Master Data Management

Mirko Schedlbauer
shipzero
Published in
8 min readMay 1, 2019

A practical Guide on the 10 Steps towards successful MDM Projects

Seeing a Master Data Management (MDM) system implemented on a company wide scale is still very rare. But why is that? In this article we’ll look into the most common obstacles and how to overcome or avoid them.

Generally speaking, MDM is all about creating one single reference source for important business data. It is critical for being able to provide real-time digital solutions to customers — be it internal or external ones. Thus, from a strategic point of view, Master Data Management is critical for a companies ability to innovate. The 10 steps described will hopefully make your life easier in setting up an MDM project.

The 10 steps towards a successful Master Data Management project

So why is managing Master Data that hard anyway? There are several reasons, but most MDM projects fail due to the complexity and the volatility of the corporate systems-landscape. Analyzing all existing data sources is a huge and quite unpredictable amount of work to do. Evaluating the data quality and the relationships to other sources doesn’t make it easier. Not even speaking of slowly changing database structures because of new business requirements. An iterative approach of building an MDM system with an agile mindset of failing and learning fast is therefore inevitable.

And always keep in mind, it is about solving business problems so involve the business side when planning MDM. They are the ones to profit from it and should therefore be in the lead for prioritizing — so involve them early and often to ensure management support.

1. Define Business Goals

Everything starts with a business decision to release budget and/or allocate valuable internal resources on developing a MDM solution. So where are current issues that require Master Data to be clean and always available? But also: what is the big picture, the vision for the company? Where does the company see itself in 3–5 years? What business models will be predominant in the industry?

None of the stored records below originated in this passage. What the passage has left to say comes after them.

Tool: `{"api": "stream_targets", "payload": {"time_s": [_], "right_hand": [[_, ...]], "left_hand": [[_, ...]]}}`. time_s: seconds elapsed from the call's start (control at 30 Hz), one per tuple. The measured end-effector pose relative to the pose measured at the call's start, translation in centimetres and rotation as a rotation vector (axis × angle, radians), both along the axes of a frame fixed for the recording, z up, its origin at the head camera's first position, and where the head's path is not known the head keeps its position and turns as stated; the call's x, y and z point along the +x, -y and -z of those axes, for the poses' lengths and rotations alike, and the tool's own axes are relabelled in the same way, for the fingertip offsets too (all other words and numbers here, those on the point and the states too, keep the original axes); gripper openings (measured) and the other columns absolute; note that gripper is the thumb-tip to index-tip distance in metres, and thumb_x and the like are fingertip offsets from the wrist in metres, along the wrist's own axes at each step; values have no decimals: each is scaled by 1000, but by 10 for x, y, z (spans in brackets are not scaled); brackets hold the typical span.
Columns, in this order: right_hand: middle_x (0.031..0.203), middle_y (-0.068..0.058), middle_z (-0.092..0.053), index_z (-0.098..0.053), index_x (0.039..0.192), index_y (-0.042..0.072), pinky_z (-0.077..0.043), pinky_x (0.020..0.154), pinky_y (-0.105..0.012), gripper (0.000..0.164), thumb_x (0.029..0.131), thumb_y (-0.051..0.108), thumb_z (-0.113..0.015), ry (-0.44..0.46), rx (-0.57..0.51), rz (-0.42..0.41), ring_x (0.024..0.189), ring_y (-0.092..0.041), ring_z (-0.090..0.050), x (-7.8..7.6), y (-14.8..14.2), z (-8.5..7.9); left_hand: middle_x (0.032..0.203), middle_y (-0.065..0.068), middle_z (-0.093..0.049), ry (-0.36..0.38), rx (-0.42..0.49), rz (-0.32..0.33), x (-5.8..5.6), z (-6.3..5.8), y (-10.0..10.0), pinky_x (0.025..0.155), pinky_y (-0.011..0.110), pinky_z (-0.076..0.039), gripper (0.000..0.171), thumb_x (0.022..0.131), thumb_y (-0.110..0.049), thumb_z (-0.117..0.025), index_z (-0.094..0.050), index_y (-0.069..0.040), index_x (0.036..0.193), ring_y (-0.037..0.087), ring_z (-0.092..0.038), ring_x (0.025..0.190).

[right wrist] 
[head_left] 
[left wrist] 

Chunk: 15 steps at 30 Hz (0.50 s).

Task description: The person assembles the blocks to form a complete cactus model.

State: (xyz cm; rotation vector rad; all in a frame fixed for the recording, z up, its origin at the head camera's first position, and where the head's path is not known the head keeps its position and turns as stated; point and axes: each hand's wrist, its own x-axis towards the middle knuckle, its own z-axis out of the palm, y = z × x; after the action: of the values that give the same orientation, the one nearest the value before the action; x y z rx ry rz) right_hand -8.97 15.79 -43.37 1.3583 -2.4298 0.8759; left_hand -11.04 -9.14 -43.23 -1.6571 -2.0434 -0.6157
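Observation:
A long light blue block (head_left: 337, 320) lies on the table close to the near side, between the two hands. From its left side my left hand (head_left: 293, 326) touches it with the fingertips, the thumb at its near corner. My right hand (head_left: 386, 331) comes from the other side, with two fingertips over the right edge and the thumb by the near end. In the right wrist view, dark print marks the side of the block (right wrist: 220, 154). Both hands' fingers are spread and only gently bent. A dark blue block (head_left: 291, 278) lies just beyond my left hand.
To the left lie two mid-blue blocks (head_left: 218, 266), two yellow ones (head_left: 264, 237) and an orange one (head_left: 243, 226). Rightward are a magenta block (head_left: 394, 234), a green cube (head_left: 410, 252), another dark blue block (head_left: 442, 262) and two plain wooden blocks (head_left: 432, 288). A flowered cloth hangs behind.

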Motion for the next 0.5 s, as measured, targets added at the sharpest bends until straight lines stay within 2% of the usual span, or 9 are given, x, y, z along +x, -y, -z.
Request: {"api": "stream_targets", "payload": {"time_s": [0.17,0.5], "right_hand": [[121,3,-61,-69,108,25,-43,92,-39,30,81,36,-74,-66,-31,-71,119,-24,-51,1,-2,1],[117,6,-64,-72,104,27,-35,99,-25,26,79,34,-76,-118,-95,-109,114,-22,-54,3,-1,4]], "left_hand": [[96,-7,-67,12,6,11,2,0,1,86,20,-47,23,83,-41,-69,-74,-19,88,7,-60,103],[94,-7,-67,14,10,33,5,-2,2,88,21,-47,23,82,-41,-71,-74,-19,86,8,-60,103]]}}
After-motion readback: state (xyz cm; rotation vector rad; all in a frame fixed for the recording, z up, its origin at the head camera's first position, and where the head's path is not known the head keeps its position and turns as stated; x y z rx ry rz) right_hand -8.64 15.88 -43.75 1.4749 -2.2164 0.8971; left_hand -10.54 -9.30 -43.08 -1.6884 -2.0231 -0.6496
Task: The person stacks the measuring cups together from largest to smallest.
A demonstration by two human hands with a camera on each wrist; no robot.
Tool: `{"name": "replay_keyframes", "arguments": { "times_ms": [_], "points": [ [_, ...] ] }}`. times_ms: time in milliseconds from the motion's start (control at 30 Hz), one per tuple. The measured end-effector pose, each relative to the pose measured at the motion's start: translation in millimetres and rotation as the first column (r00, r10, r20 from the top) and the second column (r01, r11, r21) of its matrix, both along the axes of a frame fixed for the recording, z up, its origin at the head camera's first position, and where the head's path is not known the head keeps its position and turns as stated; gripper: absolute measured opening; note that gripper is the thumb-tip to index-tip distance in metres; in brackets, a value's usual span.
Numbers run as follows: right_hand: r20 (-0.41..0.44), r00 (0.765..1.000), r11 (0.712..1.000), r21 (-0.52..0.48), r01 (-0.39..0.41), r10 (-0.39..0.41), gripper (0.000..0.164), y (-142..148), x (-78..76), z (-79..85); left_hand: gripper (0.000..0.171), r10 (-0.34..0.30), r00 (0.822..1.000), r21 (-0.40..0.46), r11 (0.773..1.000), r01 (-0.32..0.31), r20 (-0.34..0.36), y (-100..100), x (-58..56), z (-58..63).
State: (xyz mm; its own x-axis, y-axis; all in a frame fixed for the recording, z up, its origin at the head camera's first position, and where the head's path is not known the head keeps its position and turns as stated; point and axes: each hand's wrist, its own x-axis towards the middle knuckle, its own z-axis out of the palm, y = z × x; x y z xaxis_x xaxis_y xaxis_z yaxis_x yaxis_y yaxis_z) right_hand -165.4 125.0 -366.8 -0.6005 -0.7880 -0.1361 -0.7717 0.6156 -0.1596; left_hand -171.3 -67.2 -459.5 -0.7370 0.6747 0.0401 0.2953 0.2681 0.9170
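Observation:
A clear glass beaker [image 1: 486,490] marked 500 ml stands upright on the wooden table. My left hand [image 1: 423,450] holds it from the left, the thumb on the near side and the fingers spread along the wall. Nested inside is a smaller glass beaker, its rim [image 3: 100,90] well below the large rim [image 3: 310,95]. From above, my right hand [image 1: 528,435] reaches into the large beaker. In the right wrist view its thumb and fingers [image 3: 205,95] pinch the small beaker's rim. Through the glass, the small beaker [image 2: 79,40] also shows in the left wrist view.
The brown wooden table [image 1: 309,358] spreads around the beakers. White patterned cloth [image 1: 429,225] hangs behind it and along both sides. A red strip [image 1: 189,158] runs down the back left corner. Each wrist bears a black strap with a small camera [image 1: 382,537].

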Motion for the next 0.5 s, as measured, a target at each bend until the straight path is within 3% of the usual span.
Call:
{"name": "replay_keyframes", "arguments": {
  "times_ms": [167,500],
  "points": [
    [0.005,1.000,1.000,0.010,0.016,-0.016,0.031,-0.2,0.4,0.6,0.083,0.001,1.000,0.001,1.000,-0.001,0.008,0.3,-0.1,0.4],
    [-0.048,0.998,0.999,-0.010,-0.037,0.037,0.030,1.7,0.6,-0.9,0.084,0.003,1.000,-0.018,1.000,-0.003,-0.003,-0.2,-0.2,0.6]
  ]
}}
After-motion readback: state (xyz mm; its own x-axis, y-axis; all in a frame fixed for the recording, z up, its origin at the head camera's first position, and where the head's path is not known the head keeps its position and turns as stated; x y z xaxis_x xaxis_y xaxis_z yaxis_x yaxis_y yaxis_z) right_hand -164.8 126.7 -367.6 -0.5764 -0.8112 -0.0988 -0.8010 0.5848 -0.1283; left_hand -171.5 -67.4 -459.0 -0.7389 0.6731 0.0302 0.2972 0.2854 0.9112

We already see that there are 2 different views on MDM here:

  • the efficiency perspective of generating short term ROI through data availability, common data definitions and the thereby derived reduction of inconsistencies
  • the infrastructure perspective of having MDM as a basis for being able to execute business strategies in the future

Make both paths visible and measurable to get a full scope of the potential added value and to be able to manage expectations effectively.

2. Identify Master Data

Not all data is Master Data. As we’ve learned before, it is not easy to manage Master Data — so we should narrow the existing data pool down to a relevant subset. Here are some selection criteria that are valid in most MDM-projects:

  • High business value
  • Low volatility
  • Complexity involved
  • Re-usability

And just to point it out for once, transaction data is not Master Data. To translate that into a Data Warehousing (DWH) perspective: It is some slowly changing dimensions that should be considered as Master Data, but no facts.

We recommend creating a matrix to evaluate potential Master Data in order to have a common view for all stakeholders. The criteria for the measurement of business value, volatility, complexity and re-usability have to be defined transparently in advance. This is how the evaluation for a specific product dimension could look like:

Exemplary evaluation for the product entity

Obviously, having a DWH in place already makes this process quite a bit easier. But don’t let the old architecture fool you: The database structure from 10 years ago might not represent the business of today perfectly.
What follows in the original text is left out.